Ils continuent donc de résider sur le sol français sans avoir droit ni à une carte d’identité, ni à un passeport français.

La Cour de cassation estime que les actes de naissance établis à la suite d’une gestation pour autrui à l’étranger « heurtent des principes essentiels du droit français ». Selon les juges, une telle décision ne va pas à l’encontre de l’intérêt de l’enfant : cela « ne prive pas les enfants de la filiation maternelle et paternelle que le droit [américain] leur reconnaît, ni ne les empêche de vivre avec les époux X… en France ».

Cette décision fait écho au choix des députés, en février dernier lors de la révision des lois de bioéthique, de ne pas autoriser la gestation pour autrui.

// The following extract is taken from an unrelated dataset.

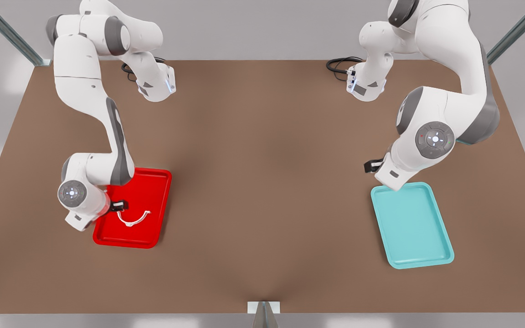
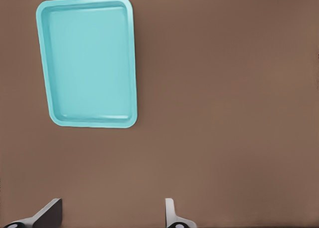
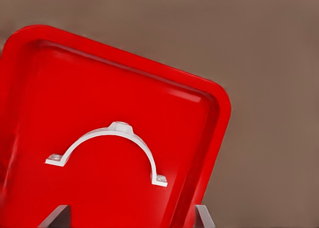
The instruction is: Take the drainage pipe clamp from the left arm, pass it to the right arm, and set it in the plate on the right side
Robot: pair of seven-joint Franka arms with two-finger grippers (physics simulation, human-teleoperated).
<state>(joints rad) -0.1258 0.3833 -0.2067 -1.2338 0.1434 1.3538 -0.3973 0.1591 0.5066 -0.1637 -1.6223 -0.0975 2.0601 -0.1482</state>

Sans réclamer la légalisation des mères porteuses en France, les époux Mennesson demandent au moins une reconnaissance de leurs enfants sur le sol français. Des députés avaient d’ailleurs fait une proposition en ce sens.

Les parents envisagent désormais de se tourner vers la Cour européenne des droits de l’homme pour faire reconnaître leurs enfants.